É interessante a independência como Adolfo Caminha fala de escritores já consagrados. Ao analisar A Capital Federal, de Coelho Neto, faz-lhe elogios, mas acompanhados de restrições a certas personagens que não têm vida própria, e ao estudar Praga, do mesmo autor, condena-lhe o amaneirado inútil da adjetivação e o emprego desnecessário e mesmo antiestético de vocábulos raros.

Comentando o romance Lupe, de Afonso Celso, ataca o jacobinismo em arte e indaga: Por que razão havíamos de negar talento às gerações que nos precederam? E, em Musset e os novos, investe contra os que, empolgados com a arte de Baudelaire, desmerecem nos versos do poeta de Nuits, fazendo esta profecia admirável: As escolas desaparecem, ficam as obras; amanhã, quem sabe? Outro poeta virá, outro gênio com idéias novas, com uma forma absolutamente original; mas nem por isso Baudelaire será esquecido.

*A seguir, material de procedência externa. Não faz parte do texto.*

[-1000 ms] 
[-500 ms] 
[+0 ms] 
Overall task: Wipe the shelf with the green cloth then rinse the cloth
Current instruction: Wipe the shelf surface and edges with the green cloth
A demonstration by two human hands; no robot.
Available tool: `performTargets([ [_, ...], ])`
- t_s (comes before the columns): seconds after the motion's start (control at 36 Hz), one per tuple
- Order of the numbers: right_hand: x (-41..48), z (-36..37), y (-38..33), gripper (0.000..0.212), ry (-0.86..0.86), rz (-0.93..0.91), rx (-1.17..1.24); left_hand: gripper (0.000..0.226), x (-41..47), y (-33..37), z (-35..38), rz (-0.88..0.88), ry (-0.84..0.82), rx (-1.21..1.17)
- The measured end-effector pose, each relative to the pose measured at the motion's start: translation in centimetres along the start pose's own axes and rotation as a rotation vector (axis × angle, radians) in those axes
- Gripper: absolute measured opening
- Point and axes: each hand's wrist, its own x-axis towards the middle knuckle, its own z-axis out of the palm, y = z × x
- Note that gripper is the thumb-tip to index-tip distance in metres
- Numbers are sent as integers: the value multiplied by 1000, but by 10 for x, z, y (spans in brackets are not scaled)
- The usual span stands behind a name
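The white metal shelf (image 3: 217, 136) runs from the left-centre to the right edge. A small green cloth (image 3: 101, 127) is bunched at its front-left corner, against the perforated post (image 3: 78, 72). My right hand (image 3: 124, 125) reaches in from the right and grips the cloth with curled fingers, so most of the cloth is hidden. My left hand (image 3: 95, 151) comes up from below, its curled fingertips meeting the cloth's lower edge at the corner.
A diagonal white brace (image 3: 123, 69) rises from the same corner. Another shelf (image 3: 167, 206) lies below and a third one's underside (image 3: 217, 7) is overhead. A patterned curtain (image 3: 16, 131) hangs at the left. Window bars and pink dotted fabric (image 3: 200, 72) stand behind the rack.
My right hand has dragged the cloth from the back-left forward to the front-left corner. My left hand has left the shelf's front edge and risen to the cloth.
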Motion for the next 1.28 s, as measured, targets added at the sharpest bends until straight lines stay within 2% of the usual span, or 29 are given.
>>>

Três artigos não poderiam ter boa repercussão no Ceará: Uma estréia ruidosa, praticamente o mesmo que, sobre os Versos diversos, de Antônio Sales, fora estampado na Revista Moderna, de Fortaleza, em 1891; A fome, da mesma revista e da mesma época, abordando a estréia de Rodolfo Teófilo no romance; e A Padaria Espiritual, falando da originalíssima agremiação criada por Sales e da qual ele, Caminha, fora um dos fundadores, na Fortaleza de 1892.

Há, nesses três artigos, algumas observações interessantes, mas o que predomina neles são os traços de flagrante injustiça, o que levou Antônio Sales (O Pão, n. 25, 01/10/1895), assinando-se M. J. (Moacir Jurema, seu nome de guerra na Padaria Espiritual), a sentenciar: Caminha é arroubado, birrento, rancoroso, e não é dessa massa que se fazem os críticos dignos de tal nome. Até Frota Pessoa (Crítica e polêmica, 1902), grande amigo de Adolfo Caminha, reconheceu que nem sempre sua crítica foi impassível: Algumas vezes exagerou o encômio e outras vezes a censura; mas dentro dela estava inteira a sua alma de lutador vibrante no seu entusiasmo renascente. Em nossos dias Lúcia Miguel-Pereira (Adolfo Caminha, 1960) observou que o autor de A normalista, nas páginas impressionistas de Cartas literárias, deixou vários juízos e depoimentos de interesse para o estudo de sua época, e, sobretudo, para o seu próprio estudo. Nem precisaremos nos alongar mais neste comentário, porque, graças à iniciativa das Edições UFC, está sendo pela primeira vez reeditada essa obra, que há muito se transformou em raridade bibliográfica.